In a new interview with The Guardian, the actress, 61, opened up about her villainous and lovable character Sue Sylvester, the maniacal cheerleading coach on Glee.
Lynch said the character, known for her “problematic” sense of humor — which included racist and fat-shaming jokes — probably would not be welcome today.
“I think there would have been people out there who would have wanted to cancel Sue Sylvester,” she said. “I don’t know that we could have done that show today.”
“There’s a kind of a rabid anonymous group of folks who can really change somebody’s life; they could take away their career,” Lynch added. “Some of it is about time – some of these people have got called on their stuff [from the past]. But I think we get carried away. This preoccupation with going ‘Aha!’, that’s a drag. Hopefully we’ll get over that soon.”
At the end of the show’s run, Sylvester — who became vice president of the United States — announces her ambition to run for the presidency in 2024. Looking back at the storyline, Lynch can’t help but laugh.
“She would be MAGA,” she said of Sylvester.
Known for its wide representation of LGBTQ characters, Lynch, who is a lesbian, said having a show like Glee when she was growing up would have “been such a relief” as a teenager.
“If I had something like Glee, where it was stories that you could relate to on a deep level, that maybe as a person in high school you couldn’t express, yeah, I would have loved it,” she said. “I don’t mean to overstate it, but I do think it might really have helped a lot of kids.”

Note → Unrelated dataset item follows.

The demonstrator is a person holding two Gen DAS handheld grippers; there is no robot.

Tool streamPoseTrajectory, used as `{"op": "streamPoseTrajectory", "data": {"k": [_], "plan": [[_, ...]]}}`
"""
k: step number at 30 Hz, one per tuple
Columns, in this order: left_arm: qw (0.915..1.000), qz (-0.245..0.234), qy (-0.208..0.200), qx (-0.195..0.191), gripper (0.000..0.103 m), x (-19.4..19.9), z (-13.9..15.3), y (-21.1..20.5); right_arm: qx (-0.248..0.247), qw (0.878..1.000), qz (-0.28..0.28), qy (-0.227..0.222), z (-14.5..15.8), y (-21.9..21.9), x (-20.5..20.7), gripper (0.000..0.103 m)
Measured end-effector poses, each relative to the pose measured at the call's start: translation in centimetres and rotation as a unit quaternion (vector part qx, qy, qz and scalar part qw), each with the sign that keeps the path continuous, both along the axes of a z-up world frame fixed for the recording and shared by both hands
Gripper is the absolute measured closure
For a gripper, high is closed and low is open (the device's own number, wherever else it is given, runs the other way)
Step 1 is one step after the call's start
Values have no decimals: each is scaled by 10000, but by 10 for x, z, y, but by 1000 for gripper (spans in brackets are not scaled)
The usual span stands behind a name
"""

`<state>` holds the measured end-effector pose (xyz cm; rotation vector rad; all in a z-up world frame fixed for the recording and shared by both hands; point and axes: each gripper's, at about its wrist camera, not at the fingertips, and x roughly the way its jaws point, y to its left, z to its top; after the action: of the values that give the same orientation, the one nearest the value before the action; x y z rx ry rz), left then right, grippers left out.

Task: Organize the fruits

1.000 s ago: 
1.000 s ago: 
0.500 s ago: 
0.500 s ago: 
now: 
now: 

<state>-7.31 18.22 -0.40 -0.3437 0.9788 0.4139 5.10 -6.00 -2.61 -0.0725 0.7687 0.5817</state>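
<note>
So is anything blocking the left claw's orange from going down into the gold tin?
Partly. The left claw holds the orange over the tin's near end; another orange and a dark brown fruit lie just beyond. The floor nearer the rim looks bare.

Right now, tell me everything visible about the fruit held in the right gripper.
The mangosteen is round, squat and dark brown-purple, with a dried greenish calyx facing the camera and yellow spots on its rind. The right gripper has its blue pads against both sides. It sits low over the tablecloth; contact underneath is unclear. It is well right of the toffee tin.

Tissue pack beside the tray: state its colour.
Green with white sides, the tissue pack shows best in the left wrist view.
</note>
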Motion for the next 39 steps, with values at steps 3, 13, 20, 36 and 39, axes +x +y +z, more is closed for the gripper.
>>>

While the actress and LGBTQ activist has made audiences laugh for decades, little do her fans know that Lynch’s zest for life wasn’t always so colorful.
Lynch battled alcoholism for decades before finally getting sober. However, she admitted to relapsing five years ago, which she kept secret from her family and friends.
“The first time you [have a drink], it’s like: ‘Ah, I found it. I feel happy in my body, this feeling of bliss. No one can say anything to me that would make me upset or feel badly about myself right now,'” Lynch recalled of her drinking, which began as a teenager and carried well into her mid-30s. “And then maybe the next time you drink, you get it again. But before you know it, it’s not doing it for you.”
“For the most part, when I was in the throes of addiction, it wasn’t working,” she added. “You end up chasing [that feeling]. And then if you’re not chasing that, what are you doing? Who are you? You have to really face this emptiness.”
Still, despite her heavy drinking that sometimes would last all the way to sunrise the next morning, Lynch was working rather steadily. That is, until one day when she just decided to stop cold turkey and join Alcoholics Anonymous.
“I felt sorry for people who weren’t alcoholics: I just loved AA,” she said of that time. “It was very much a gift; it was almost like I was struck sober.”
Throughout her sobriety, Lynch’s career was skyrocketing. Drowning in “white-hot ambition,” she wrote and performed in a one-woman show, which “blew the doors off my confidence” and brought her into a “really good space” where “all of that loneliness and alienation didn’t have a place to land anymore.”
That lasted until about five years ago, when she thought she was in a place to enjoy a glass of wine at dinner.
“I loved it,” she said of that first drink, which drove her back into alcoholism for another three years.
“I became a connoisseur of wine in a way that only an alcoholic can,” she explained. “I went back into denial, after all those years of sobriety and self-knowledge. I fooled myself – I woke up one day and went: ‘I’m back.’ It took about three years. I’m telling people I’m drinking one glass of wine a night, and I’m drinking five.”
“I was a little ashamed, and also the denial, the justifications,” she said of her relapse. “My friends were fooled. I remember a friend said: ‘I told you you’re not an alcoholic anymore.’ I’d go, ‘I know!’ [But] I was.”
Just like the first time, Lynch said she was struck sober as if “the sober fairy said: ‘OK, I’m giving you one more chance.’ And it was over. Five o’clock would come and I didn’t notice it.”
Now, Lynch is gearing up for Broadway’s Funny Girl, set to open this spring. When asked if she ever gets sick of being stereotyped as the “deranged authority figure” who’s “obsessed with that random exercise of power, power for power’s sake,” all she can do is laugh.
“Oh, not at all,” she said. “I’ll do the same thing over and over again. I don’t care. I love it.”